Hong Kong's Occupy Central founders to turn themselves in to police, urge protesters to retreat

Pro-democracy activist Benny Tai (centre) attends a press conference with fellow activists Chan Kin-man (left) and Chu Yiu-ming (right) in Hong Kong on Dec 2, 2014. -- PHOTO: AFP
Pro-democracy activist Benny Tai (centre) attends a press conference with fellow activists Chan Kin-man (left) and Chu Yiu-ming (right) in Hong Kong on Dec 2, 2014. -- PHOTO: AFP

HONG KONG - The founders of Hong Kong's 'Occupy' pro-democracy movement - Benny Tai, Chan Kin-man, and Chu Yiu-ming - on Tuesday asked student protesters to retreat, saying that it's time for them to 'recuperate and build up strength'.

"For the sake of the safety of occupiers, we urge the students to retreat and take spirit of #umhk (Umbrella Movement Hong Kong) into the community," Tai, a law professor at the University of Hong Kong, said at a press conference, according to a tweet from the Twitter account of the Occupy Central with Peace and Love (OCPL).

The three said they would surrender themselves to police at 3pm on Wednesday to take responsibility for creating the Occupy campaign which has become Hong Kong's largest civic disobedience movement, South China Morning Post reported.

"The students have worked tirelessly for #umhk for the past 2 months,we urge them to recuperate and build up strength for the fight," said Chu according to OCPL. 

Tai had mooted last year the idea of mobilising 10,000 people to block roads in the Hong Kong's financial district of Central if the city's administration and the central government in Beijing did not provide the people with a "genuine" choice in the 2017 chief executive election.

Tai pledged then to keep the campaign away from residential districts to avoid damaging people's livelihoods.

But for the past two months, thousands of mostly-student supporters of the campaign have camped out at sites in Admiralty in Central as well as the working class estate of Mong Kok, after a massive demonstration for full democracy in late September descended into confrontation with the police.
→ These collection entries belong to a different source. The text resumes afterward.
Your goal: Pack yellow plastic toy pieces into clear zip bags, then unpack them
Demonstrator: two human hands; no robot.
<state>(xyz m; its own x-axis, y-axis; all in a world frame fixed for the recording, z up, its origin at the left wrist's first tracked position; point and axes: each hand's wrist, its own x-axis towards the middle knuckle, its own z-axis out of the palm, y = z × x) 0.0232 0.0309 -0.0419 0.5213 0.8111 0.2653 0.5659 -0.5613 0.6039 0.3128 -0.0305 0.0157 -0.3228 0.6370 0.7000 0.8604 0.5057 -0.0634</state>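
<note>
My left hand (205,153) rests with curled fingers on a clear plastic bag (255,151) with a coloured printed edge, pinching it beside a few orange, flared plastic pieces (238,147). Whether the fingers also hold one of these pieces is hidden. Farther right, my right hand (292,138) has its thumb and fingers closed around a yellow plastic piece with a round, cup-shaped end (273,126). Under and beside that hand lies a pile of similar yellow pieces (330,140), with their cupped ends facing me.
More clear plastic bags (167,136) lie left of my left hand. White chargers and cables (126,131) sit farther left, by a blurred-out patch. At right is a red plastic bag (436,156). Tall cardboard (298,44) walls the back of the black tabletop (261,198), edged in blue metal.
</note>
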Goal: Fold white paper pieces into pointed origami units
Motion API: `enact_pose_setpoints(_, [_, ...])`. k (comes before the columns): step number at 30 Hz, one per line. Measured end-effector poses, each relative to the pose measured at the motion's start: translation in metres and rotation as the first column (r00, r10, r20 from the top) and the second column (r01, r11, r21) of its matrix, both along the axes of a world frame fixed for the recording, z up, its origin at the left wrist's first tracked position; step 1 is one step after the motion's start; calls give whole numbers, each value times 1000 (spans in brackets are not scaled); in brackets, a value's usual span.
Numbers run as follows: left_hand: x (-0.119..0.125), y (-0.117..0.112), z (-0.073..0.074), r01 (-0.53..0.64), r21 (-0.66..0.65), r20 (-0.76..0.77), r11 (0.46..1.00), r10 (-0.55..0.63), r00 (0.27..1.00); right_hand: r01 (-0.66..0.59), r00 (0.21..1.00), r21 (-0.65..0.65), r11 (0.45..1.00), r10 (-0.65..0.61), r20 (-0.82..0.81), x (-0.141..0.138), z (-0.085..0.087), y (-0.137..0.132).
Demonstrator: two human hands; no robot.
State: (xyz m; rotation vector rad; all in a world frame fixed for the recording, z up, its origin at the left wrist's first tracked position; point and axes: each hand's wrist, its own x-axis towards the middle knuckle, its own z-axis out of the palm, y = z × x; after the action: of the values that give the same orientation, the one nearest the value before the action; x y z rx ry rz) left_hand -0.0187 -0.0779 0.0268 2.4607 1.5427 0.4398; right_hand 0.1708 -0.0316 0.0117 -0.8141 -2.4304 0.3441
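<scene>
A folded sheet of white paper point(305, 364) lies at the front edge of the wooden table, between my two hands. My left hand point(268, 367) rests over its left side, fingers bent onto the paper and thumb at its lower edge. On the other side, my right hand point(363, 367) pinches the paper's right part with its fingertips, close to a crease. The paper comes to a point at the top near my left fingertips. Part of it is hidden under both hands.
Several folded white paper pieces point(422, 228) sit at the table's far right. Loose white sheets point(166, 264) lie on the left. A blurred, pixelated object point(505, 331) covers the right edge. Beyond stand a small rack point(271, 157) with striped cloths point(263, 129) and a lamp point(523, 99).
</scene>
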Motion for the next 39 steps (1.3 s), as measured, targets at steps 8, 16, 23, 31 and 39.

The umbrella, which the protesters used to defend themselves against the police, has become a symbol of their civic disobedience campaign for universal suffrage.

Clashes between protesters and police broke out again on Sunday night and overnight Monday, after the protesters tried to surround the government headquarters as they staged a fresh rally that attracted thousands of supporters.

"Surrender is not an act of cowardice, it is courage to bear responsibility, is not failure but denunciation of heartless government," the three OCPL organisers said.

OCPL has been sidelined in the movement by two student groups, Hong Kong Federation of Students and Scholarism, in the campaign. Scholarism leader Joshua Wong and two other students have launched a hunger strike late on Monday to force the government, who has indicated it would not budge on Beijing's formula of limited democracy for Hong Kong's Chief Executive election, into further negotiations.

Said Benny Tai on Tuesday: "The form of civil disobedience has changed from what we envisaged but confident most protesters can maintain peaceful non-violence.

"We don't know what will happen after we hand ourselves in, whether detained or released, but we are prepared for the consequences."

Referring to Beijing's model for governing Hong Kong, Chan said: "If we were naive it was that we believed in One Country, Two Systems. But (we) can't say movement has failed. It's a long struggle."